◆ DATASET CONTENT
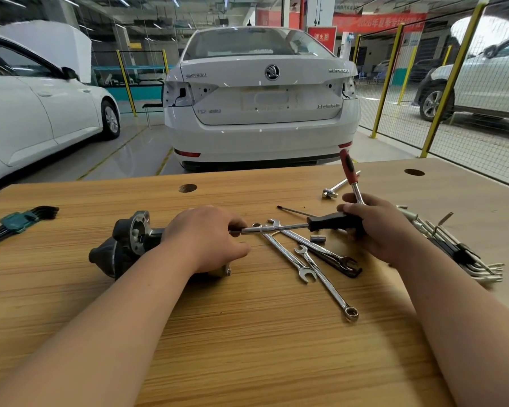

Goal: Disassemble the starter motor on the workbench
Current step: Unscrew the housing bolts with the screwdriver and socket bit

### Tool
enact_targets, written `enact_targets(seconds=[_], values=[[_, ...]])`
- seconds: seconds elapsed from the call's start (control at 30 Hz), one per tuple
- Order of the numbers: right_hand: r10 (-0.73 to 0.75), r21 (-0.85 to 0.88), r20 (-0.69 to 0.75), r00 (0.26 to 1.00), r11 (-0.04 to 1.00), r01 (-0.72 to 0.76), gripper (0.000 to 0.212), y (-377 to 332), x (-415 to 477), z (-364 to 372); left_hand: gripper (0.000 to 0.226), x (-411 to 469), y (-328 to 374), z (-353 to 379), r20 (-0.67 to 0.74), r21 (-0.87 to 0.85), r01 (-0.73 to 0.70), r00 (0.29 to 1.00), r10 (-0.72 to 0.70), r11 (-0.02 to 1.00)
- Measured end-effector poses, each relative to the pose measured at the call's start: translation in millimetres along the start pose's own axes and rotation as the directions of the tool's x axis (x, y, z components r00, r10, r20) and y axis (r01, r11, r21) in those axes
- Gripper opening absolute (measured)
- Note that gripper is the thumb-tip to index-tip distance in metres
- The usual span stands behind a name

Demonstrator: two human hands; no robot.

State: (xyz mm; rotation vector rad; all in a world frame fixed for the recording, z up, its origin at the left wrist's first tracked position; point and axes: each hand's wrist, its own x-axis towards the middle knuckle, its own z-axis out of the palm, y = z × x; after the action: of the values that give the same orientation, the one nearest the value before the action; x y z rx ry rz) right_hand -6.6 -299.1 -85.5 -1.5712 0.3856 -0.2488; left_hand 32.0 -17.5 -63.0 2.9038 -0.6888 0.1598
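Nearest you, combination wrenches [326, 282] lie fanned right of centre on the workbench [247, 348]. Your left hand [209, 239] rests over the starter motor [124, 245], left of centre, its thumb and fingertips pinching the metal tip of a black-handled driver [329, 223]. Your right hand [376, 230] curls around the handle. Behind it rises a red-handled tool [348, 168]. A white car [259, 98] fills the upper centre.

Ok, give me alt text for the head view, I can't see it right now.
A black-handled driver is held level over a wooden workbench: the right hand grips its handle along with a red-handled tool, the left hand pinches its tip by the starter motor. Wrenches lie beneath.
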Motion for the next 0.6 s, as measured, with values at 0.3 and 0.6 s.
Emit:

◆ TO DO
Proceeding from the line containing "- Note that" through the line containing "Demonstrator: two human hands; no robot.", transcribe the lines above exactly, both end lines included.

◆ OUTPUT FOR THIS EXERCISE
- Note that gripper is the thumb-tip to index-tip distance in metres
- The usual span stands behind a name

Demonstrator: two human hands; no robot.

This exercise is finished.